▶ Supplied entries
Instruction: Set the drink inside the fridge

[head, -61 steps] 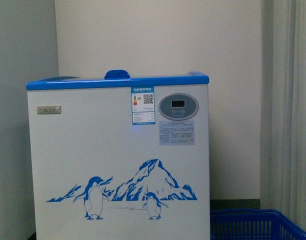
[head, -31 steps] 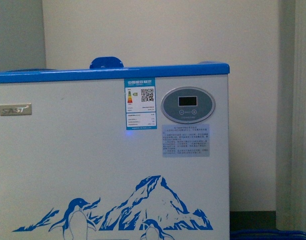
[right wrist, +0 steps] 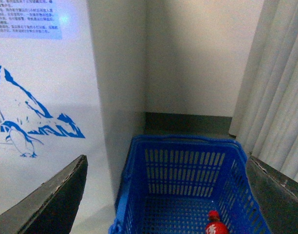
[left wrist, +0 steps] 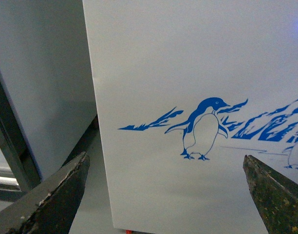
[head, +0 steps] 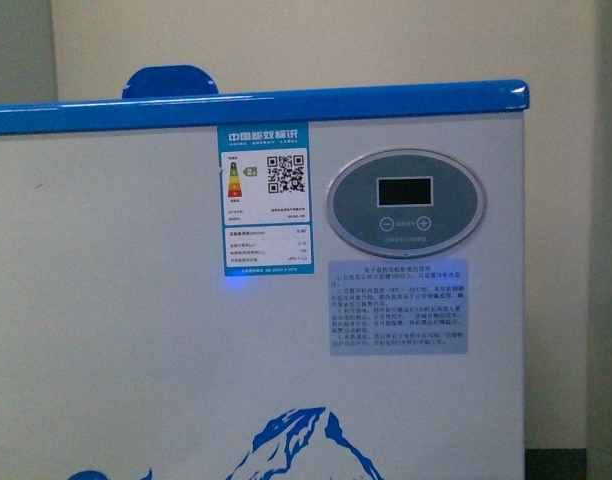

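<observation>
The left gripper (left wrist: 166, 161) gapes wide and empty, facing the fridge (head: 136, 300) front. The right gripper (right wrist: 166, 163), equally wide, hangs above the blue basket (right wrist: 188, 142) where the drink (right wrist: 214, 226) stands, probably positioned to pick it up.

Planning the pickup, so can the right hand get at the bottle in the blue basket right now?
Probably yes: the right hand is open above the basket, whose top is uncovered, and nothing seen lies over the bottle at its bottom.
</observation>
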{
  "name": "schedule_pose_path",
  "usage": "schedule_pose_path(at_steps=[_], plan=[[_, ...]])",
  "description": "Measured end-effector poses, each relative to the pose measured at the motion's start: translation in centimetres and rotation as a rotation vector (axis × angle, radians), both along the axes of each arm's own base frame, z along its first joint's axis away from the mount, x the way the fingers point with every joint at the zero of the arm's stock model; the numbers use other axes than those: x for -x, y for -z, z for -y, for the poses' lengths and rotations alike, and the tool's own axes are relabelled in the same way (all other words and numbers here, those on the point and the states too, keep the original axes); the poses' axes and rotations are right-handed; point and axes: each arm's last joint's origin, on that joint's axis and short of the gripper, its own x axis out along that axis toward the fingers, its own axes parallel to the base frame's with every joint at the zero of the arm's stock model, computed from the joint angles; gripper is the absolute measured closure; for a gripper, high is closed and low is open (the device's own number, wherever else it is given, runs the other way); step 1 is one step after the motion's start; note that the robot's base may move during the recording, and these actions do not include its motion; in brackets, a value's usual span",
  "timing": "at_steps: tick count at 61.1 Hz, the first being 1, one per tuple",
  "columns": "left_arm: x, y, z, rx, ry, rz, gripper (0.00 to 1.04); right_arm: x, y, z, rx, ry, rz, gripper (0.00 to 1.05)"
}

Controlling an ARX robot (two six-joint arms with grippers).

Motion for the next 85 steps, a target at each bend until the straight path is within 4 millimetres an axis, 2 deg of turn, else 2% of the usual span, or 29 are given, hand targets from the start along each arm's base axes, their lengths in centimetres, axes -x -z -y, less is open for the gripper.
schedule_pose_path(at_steps=[16,20,23,32,37,41,44,48,55,72,85], plan=[[0.0,0.0,0.0,0.0,0.0,0.0,0.08,0.0,0.0,0.0,0.0,0.0,0.0,0.07],[0.0,0.0,0.0,0.0,0.0,0.0,0.08,-0.3,0.2,0.2,-0.044,0.101,-0.107,0.07],[0.0,0.0,0.0,0.0,0.0,0.0,0.08,-1.3,0.0,0.8,-0.048,0.171,-0.19,0.07],[0.0,0.0,0.0,0.0,0.0,0.0,0.08,-6.1,-0.8,3.9,-0.034,0.186,-0.336,0.07],[0.0,0.0,0.0,0.0,0.0,0.0,0.08,-9.0,-0.3,6.0,-0.038,0.244,-0.446,0.07],[0.0,0.0,0.0,0.0,0.0,0.0,0.08,-12.5,1.6,7.8,-0.004,0.286,-0.574,0.07],[0.0,0.0,0.0,0.0,0.0,0.0,0.08,-15.0,4.5,8.8,0.021,0.313,-0.719,0.07],[0.0,0.0,0.0,0.0,0.0,0.0,0.08,-17.1,7.8,9.4,0.026,0.308,-0.85,0.07],[0.0,0.0,0.0,0.0,0.0,0.0,0.08,-20.3,13.5,9.8,0.106,0.339,-0.973,0.07],[0.0,0.0,0.0,0.0,0.0,0.0,0.08,-22.8,23.4,9.7,0.196,0.389,-1.161,0.07],[0.0,0.0,0.0,0.0,0.0,0.0,0.08,-24.0,28.7,10.0,0.266,0.47,-1.209,0.07]])
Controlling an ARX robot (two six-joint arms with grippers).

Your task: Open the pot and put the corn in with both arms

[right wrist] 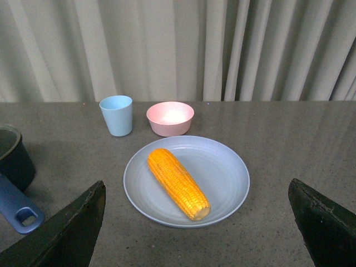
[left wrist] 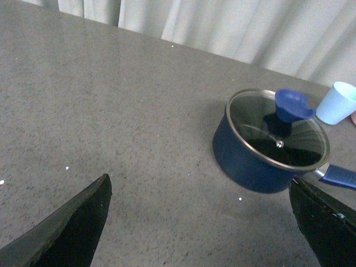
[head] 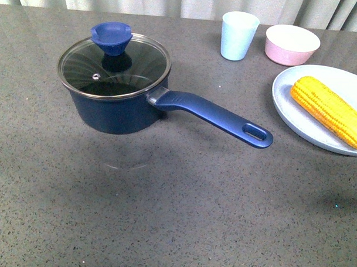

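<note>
1. Nothing done yet: the round glass lid with a blue knob (head: 113, 61) sits on the dark navy saucepan (head: 117, 114), left of centre on the grey table (head: 175, 215).
2. Yellow corn cob (head: 329, 110) lies on a pale-blue round plate (head: 285, 108), far right.
3. Left gripper (left wrist: 198, 181) and right gripper (right wrist: 196, 183) — jaws spread wide, empty.
4. Open table in front. The long blue handle (head: 217, 117) points toward the plate; a light-blue cup (head: 239, 35) and pink bowl (head: 292, 44) stand behind.

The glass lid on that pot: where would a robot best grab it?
By the blue knob standing up from the lid, coming down from above: the glass lies flat and wide on the pot, so the knob is probably the only pinchable part.
</note>
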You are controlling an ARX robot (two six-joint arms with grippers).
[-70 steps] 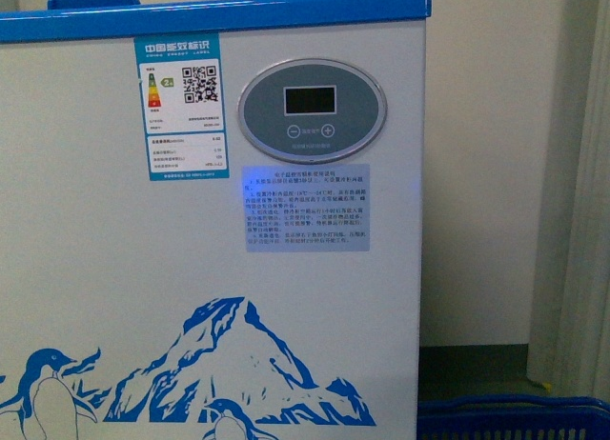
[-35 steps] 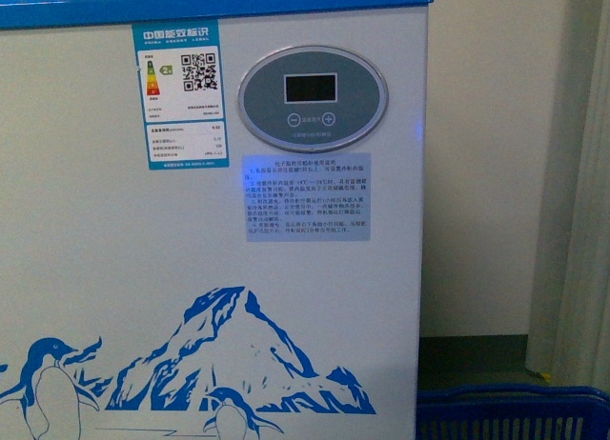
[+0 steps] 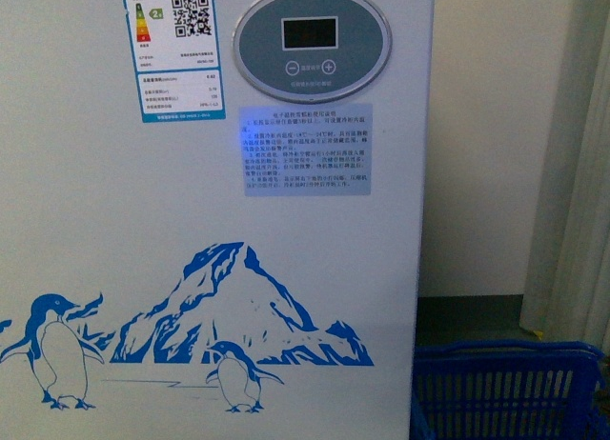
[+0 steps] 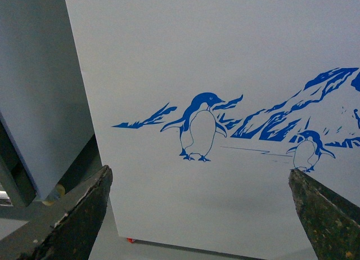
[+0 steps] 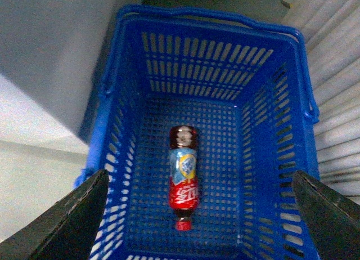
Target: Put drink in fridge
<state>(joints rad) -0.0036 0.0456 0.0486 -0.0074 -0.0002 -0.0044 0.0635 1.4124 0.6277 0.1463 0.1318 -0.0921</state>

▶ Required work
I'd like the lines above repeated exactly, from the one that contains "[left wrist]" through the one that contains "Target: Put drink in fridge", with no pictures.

▶ Task solution
[left wrist] 
[head] 

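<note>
1. Nothing done yet: the round glass lid with a blue knob (head: 113, 61) sits on the dark navy saucepan (head: 117, 114), left of centre on the grey table (head: 175, 215).
2. Yellow corn cob (head: 329, 110) lies on a pale-blue round plate (head: 285, 108), far right.
3. Left gripper (left wrist: 198, 181) and right gripper (right wrist: 196, 183) — jaws spread wide, empty.
4. Open table in front. The long blue handle (head: 217, 117) points toward the plate; a light-blue cup (head: 239, 35) and pink bowl (head: 292, 44) stand behind.

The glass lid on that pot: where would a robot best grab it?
By the blue knob standing up from the lid, coming down from above: the glass lies flat and wide on the pot, so the knob is probably the only pinchable part.
</note>
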You are controlling an ARX robot (two six-joint arms with grippers).
[-70 steps] 
[-35 steps] 
[+0 steps] 
[+0 steps] 
[+0 steps] 
Target: Put drink in fridge

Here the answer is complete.